Former Lauderdale Lakes City Commissioner Eric Haynes Violated Election Law, OIG Finds

Former Lauderdale Lakes City Commissioner Eric Haynes Violated Election Law, OIG Finds (2)

In 2012, Lauderdale Lakes City Commissioner Eric Haynes used a fake address when he voted. This is a big no-no for elected officials, and as a result, the Broward Office of Inspector General filed a report to the Florida Elections Commission that proved Haynes used the address of a house he sold in August 2012 when casting a vote in November 2012. 

On Monday, the OIG announced that the FEC has fined Haynes for election laws violations, saying that Haynes "willfully violated" the law by "false swearing in connection with voting or elections." According to the report, Haynes has been fined $500, though he was initially looking at up to five years in prison and a $5,000 fine. 

The OIG received information of Haynes' possibly using a fraudulent address when it was discovered that he had not been living at 4701 NW 41st Court, Lauderdale Lakes, since September 2012. Turns out, Haynes wasn't even living in the same precinct. But Haynes wrote the address down on his ballot, even though he also signed a voting certificate that warns of doing such a thing is tantamount to committing fraud in connection with voting.

But the report says that, while the Lauderdale Lakes City Commission voted to not remove Haynes from his position for no longer living in the precinct, the investigation found that he had engaged in misconduct in connection with his voting in the November 2012 general election by "falsely swearing or affirming to residing at an address within the City." 
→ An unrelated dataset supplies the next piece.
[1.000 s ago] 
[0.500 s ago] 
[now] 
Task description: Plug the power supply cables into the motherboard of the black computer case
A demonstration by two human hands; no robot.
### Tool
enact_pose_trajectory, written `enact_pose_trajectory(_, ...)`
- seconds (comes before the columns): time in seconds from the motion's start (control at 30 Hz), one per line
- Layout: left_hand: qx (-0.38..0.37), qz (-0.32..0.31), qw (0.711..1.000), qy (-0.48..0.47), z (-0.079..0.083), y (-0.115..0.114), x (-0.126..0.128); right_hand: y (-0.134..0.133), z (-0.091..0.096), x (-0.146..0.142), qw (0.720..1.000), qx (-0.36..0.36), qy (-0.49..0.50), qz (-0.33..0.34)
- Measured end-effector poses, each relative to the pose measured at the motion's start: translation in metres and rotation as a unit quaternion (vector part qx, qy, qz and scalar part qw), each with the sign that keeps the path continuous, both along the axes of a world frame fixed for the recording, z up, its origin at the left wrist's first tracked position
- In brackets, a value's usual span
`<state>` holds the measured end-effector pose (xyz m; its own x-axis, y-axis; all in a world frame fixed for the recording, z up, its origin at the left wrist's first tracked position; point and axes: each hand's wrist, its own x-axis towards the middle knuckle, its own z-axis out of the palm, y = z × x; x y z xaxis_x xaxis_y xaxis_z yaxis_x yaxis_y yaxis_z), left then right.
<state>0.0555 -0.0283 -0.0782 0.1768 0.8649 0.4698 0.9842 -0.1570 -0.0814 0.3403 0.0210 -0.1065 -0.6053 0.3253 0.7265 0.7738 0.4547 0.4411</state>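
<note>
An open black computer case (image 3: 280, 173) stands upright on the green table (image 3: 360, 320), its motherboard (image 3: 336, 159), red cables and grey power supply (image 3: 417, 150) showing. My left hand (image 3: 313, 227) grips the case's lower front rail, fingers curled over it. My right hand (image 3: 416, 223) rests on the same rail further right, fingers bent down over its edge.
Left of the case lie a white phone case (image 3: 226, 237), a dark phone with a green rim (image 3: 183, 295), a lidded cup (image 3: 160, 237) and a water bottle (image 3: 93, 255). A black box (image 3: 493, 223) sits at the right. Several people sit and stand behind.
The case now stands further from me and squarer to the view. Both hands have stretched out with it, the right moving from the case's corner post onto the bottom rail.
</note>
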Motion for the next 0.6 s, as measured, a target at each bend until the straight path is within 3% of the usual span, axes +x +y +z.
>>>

Timeline of Haynes' residency
Timeline of Haynes' residency
via Broward Office of Inspector General

In November 2014, the FEC issued an order of probable cause and held a hearing this past May where it was determined that Haynes willfully committed an election violation.  

At the time of the investigation, Haynes said his mistake was a simple oversight and mixup.

"It's the same ballot on both sides of the street," Haynes said via the Sun Sentinel. "The ballots are exactly identical… It wasn't like I was voting in one race and there was a whole slate of candidates in another race."

Haynes has 30 days to appeal the fine.